Experiencing New York art through magazines, in 1963, Californian John McCracken cut a notch in his sign-oriented abstract paintings on Masonite and began to inch his way from Newman toward Smith. He began to paint on blocks of wood, and in 1966 made his first lacquer-covered ‘plank’, an eight-feet tall blue and red board that linked the wall to the floor and seemed to wed West Coast colour with the severe, literal and systematic East Coast Minimal works he had read about.

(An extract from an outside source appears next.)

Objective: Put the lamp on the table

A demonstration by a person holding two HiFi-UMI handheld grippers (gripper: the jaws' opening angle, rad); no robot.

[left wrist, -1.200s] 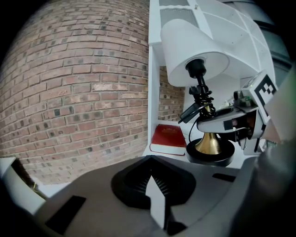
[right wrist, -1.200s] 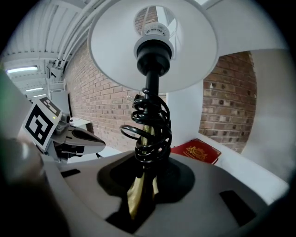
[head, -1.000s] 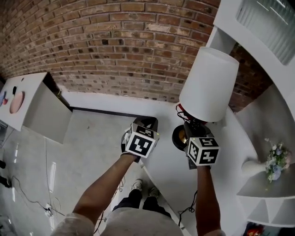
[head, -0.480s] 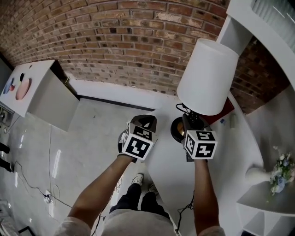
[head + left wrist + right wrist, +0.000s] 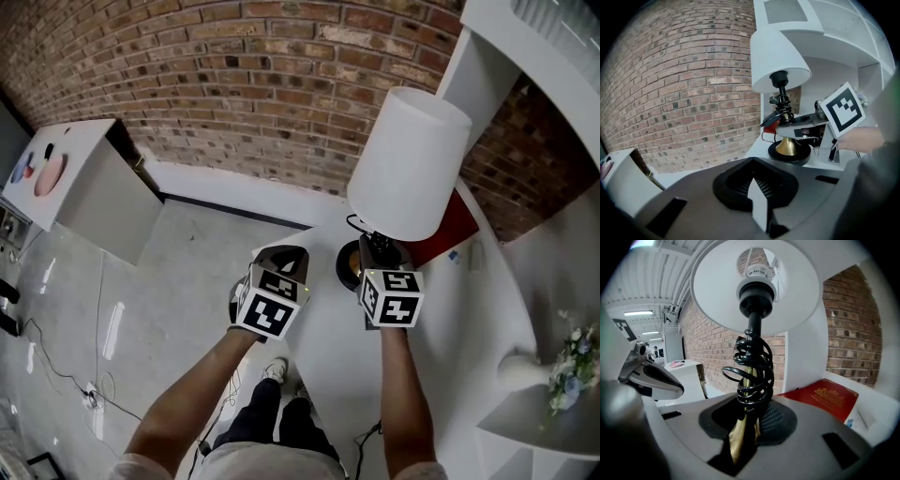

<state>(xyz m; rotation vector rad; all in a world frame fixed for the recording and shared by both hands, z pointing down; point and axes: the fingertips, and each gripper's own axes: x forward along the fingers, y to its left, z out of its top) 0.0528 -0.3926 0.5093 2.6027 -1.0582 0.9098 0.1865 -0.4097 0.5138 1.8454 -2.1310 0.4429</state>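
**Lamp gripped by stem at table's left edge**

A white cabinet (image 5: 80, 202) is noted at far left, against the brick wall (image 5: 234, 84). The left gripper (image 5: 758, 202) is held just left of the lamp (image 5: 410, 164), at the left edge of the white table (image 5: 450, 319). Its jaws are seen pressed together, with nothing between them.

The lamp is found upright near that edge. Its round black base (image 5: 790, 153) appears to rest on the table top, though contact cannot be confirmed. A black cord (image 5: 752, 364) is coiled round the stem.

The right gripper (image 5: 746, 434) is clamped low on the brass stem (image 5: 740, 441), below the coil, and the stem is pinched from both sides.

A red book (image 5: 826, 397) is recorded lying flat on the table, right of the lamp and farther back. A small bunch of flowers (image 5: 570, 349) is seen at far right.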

Since then, McCracken has incrementally extended blocks, slabs and planks into a variety of wedges and polyhedral solids that recall the reductivism of New York Minimalism, Bay Area Zen, as well as the iconic, almost religious ‘presence’ (a McCracken word) of the monolith in 2001: A Space Odyssey. There is something solid yet evanescent about his sculptures, such that a room of them, now in varied chromatic hues, bears the stamp not only of something ‘higher’ but also of something man-made; something that looks at earth and sky and then beyond into primary forms, colour and light. They emanate both simplicity and complexity, and are imbued with the physical qualities of revelation and concealment - all requirements of religious mystery. Of course, there is no moral, no directive and no dicta guiding them - nothing to tinge them with moral imperatives, and no programmatic explanatory principle. And, they make you feel good.
Jeff Rian
http://www.frieze.com/issue/review/john_mccracken/

Galaxy, 2008

Dike Blair: I've noticed that there is a surprising confluence of responses to the work-most people tune into its metaphysics.

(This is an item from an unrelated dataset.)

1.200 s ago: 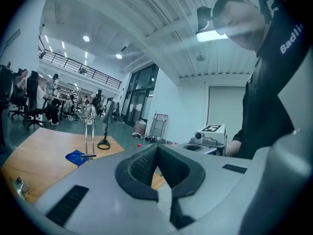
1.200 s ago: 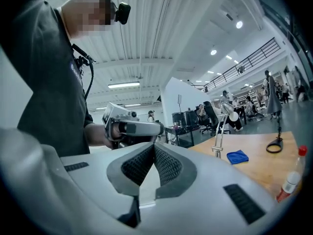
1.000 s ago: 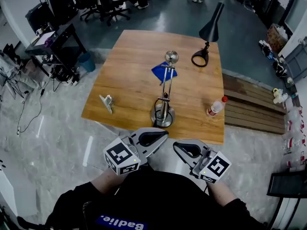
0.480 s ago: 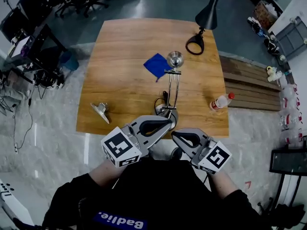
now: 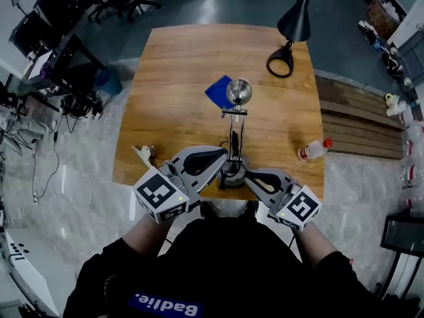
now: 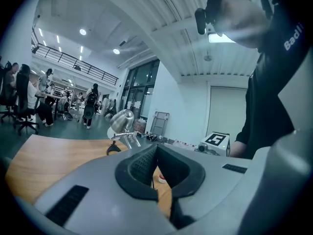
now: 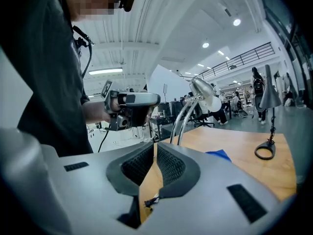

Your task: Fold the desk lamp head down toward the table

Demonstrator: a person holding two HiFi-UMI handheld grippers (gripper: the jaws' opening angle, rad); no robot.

John McCracken: I find it interesting that that does occur. It helps me know that my thoughts about the work aren't just laid on top of it-that's something I try to avoid. It seems silly to superimpose words on work. It seems natural to me that these things are applied to the work as that's what I try to put in it. I've always been interested in metaphysics-so I guess one also does a self portrait of one's body of ideas. My own work has puzzled me-especially as it relates to the plank. I kept coming back to making planks and I kept wondering if I was being habitual or obsessive or responding to demand, or if there was more to this plank form than I consciously realized. I wondered if they were a life form from somewhere that was channeling through me and it didn't make any difference if I understood them or not. It worried me a bit-I believe in being intuitive but not being unconscious. I started to realize that these were figurative things that are both in the world and out of it. Because it leans at an angle, when you put a plank in a room, it kind of screws things up-it can be a little disturbing, but I found I liked that. When you set things vertically they go with everything but when you set them at an angle then you have something that shifts away from our reality. It's partly in the world and partly out of the world. It's like a visit.

DB: The pieces always look as if they were installed by something other than human hands.

JM: I do try to make things that look like they come from somewhere else-from a UFO or a futuristic environment or another dimension. That things exist in more than one dimension at one time is something that's more than a fascination for me, it's relevant to the human world. I think that humans exist in more than one dimension at once.

DB: You've described a trance state where you have out-of-body visions that inspire the work-could you expand on that?

JM: That kind of thing-out-of-body experience and expanded seeing and all that-are, to my mind, attributes of advanced consciousness. It's in an environment, inhabited by beings of advanced consciousness and capabilities, where I try to imagine my works. I try to go to a place like that in my mind to make my works and then bring them back. I also think of my works as representations of that idea. I'm after a physical object that appears to be nonphysical, hallucinatory or holographic. Otherworldly, in other words. I want something that suggests the coexistence of more than one dimension or world at any given moment. So the work can exist physically, in our situation, or be imaginary in a dimension where imagination is real.